§ PROBLEM: Please give the entries below again exactly, omitting every picture.

(Items from a dataset)
################

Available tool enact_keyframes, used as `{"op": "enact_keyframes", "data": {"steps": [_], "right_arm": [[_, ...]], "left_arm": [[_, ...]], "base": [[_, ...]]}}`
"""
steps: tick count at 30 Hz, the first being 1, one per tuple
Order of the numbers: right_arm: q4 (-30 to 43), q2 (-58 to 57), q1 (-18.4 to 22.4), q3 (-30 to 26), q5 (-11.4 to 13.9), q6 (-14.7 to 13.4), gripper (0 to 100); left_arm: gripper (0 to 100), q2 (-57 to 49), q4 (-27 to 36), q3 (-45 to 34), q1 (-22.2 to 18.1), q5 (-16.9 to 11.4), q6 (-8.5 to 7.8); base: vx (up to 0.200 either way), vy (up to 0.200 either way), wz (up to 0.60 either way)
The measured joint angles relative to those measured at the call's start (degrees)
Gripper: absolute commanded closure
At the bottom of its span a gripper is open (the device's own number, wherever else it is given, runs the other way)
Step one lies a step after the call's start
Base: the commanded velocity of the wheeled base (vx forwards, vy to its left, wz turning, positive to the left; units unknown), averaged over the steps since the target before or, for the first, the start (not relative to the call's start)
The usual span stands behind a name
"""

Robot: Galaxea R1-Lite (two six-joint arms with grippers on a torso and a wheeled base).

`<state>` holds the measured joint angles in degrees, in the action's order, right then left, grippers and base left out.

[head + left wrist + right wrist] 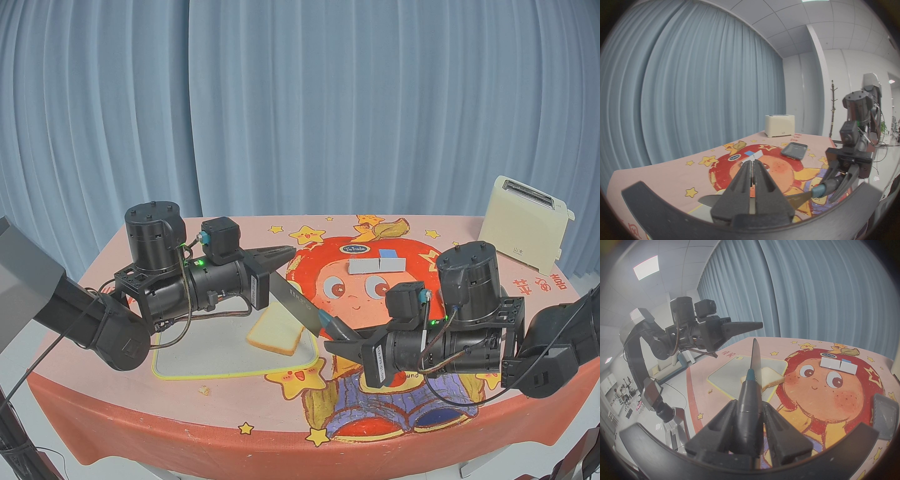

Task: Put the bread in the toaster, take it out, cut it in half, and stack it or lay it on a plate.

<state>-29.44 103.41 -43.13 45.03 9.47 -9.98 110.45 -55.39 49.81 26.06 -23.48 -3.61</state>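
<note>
A slice of bread [275, 334] lies flat on the yellow-rimmed cutting board [206, 356], at its right end. My right gripper [340, 337] is shut on the knife [300, 306] by its dark handle. The blade [755, 362] points toward my left arm, over the far right edge of the bread [770, 377]; I cannot tell if it touches. My left gripper [284, 253] hangs shut and empty above the board's far side, just beyond the blade tip. The cream toaster [525, 228] stands at the far right corner, slots empty. A dark plate [886, 415] lies beside my right arm.
A white block with a blue tab [376, 265] sits mid-table behind the knife. A crumb [204, 390] lies in front of the board. The table's front edge runs close below the board. Curtains close off the back.
</note>
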Motion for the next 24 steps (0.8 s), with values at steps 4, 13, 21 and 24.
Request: {"op": "enact_keyframes", "data": {"steps": [4, 13, 21, 24], "right_arm": [[0.05, 0.04, 0.02, 0.04, 0.00, -0.05, 100], [0.21, 0.45, -0.15, 0.06, -0.01, -0.05, 100], [0.24, 1.46, -0.09, 0.04, -0.04, 0.00, 100], [0.16, 1.79, -0.09, 0.02, -0.06, 0.05, 100]], "left_arm": [[100, 0.13, 0.30, -1.00, 0.28, -0.83, -0.02], [100, 1.55, -0.11, -2.22, 0.30, -0.88, -0.05], [100, 2.82, -0.20, -3.40, 0.30, -0.71, -0.06], [100, 3.08, -0.20, -3.43, 0.26, -0.44, -0.09]], "base": [[0.000, 0.000, 0.00], [0.000, 0.000, 0.00], [0.000, 0.000, 0.00], [0.000, 0.000, 0.00]]}}
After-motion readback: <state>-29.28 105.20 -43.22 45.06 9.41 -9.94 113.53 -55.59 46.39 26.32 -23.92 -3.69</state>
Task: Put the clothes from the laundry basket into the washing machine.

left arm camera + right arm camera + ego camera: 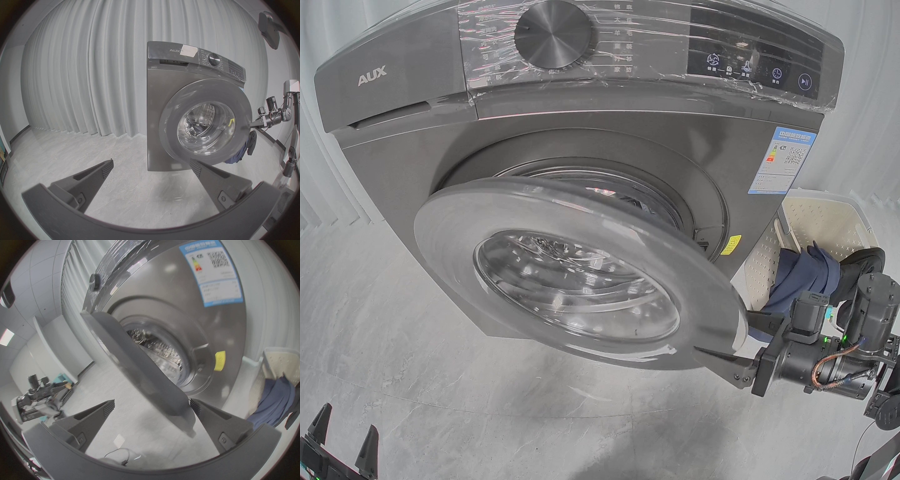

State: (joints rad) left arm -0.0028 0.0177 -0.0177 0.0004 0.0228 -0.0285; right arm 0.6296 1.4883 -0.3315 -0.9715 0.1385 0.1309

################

§ RESULT OF THIS EXERCISE:
Available tool enact_keyframes, used as `{"op": "enact_keyframes", "data": {"steps": [_], "right_arm": [[_, ...]], "left_arm": [[_, ...]], "base": [[_, ...]]}}`
"""
steps: tick count at 30 Hz, the first being 1, one per tuple
Order of the numbers: right_arm: q4 (-30 to 43), q2 (-58 to 57), q1 (-18.4 to 22.4), q3 (-30 to 26), q5 (-11.4 to 13.9), q6 (-14.7 to 13.4), gripper (0 to 100); left_arm: gripper (0 to 100), q2 (-57 to 49), q4 (-27 to 36), q3 (-45 to 34), q1 (-22.2 to 18.1), q5 (-16.9 to 11.4), q6 (-8.5 to 7.8); base: vx (up to 0.200 either way), vy (up to 0.200 either way), wz (up to 0.60 either way)
The measured joint angles relative to those measured at the call's start (degrees)
Gripper: absolute commanded closure
At the bottom of its span a gripper is open (the device's own number, wherever else it is given, runs the other way)
Step one lies a step after the call's start
Base: the commanded velocity of the wheeled base (vx forwards, vy to its left, wz turning, positive to the left; units unknown), averaged over the steps since the target before or, for the first, the start (not relative to the call's start)
The usual span stands behind a name
"""

Robot: Galaxea R1-Lite (two six-joint arms with grippers on a torso and a wheeled base).

`<state>` holds the measured joint angles in degrees, in the action's order, right then left, grippers and base left out.

[head + left wrist + right wrist] 

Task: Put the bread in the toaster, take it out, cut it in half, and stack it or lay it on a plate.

<state>-29.44 103.41 -43.13 45.03 9.47 -9.98 110.45 -55.39 49.81 26.06 -23.48 -3.61</state>
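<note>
A slice of bread [275, 334] lies flat on the yellow-rimmed cutting board [206, 356], at its right end. My right gripper [340, 337] is shut on the knife [300, 306] by its dark handle. The blade [755, 362] points toward my left arm, over the far right edge of the bread [770, 377]; I cannot tell if it touches. My left gripper [284, 253] hangs shut and empty above the board's far side, just beyond the blade tip. The cream toaster [525, 228] stands at the far right corner, slots empty. A dark plate [886, 415] lies beside my right arm.
A white block with a blue tab [376, 265] sits mid-table behind the knife. A crumb [204, 390] lies in front of the board. The table's front edge runs close below the board. Curtains close off the back.
</note>
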Motion for the next 24 steps (0.8 s), with values at steps 4, 13, 21 and 24.
Request: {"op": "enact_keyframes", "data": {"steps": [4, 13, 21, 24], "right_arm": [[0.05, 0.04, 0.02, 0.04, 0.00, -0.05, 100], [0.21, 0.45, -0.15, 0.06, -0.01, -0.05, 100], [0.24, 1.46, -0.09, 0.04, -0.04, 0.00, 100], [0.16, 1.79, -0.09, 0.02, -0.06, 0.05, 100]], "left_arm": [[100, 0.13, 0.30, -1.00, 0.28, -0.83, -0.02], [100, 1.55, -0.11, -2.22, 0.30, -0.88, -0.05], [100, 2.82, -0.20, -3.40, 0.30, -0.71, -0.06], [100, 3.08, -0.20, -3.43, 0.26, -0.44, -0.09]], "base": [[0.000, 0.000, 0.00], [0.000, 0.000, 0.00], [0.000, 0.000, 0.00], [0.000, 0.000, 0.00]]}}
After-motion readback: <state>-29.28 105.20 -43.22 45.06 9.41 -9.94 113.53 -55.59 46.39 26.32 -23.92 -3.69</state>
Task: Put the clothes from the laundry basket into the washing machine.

left arm camera + right arm camera + ego camera: 

State: (joints rad) left arm -0.0028 0.0177 -0.0177 0.0004 0.0228 -0.0285; right arm 0.6296 1.4883 -0.3315 -0.9715 0.1385 0.1309

This exercise has nothing more to it.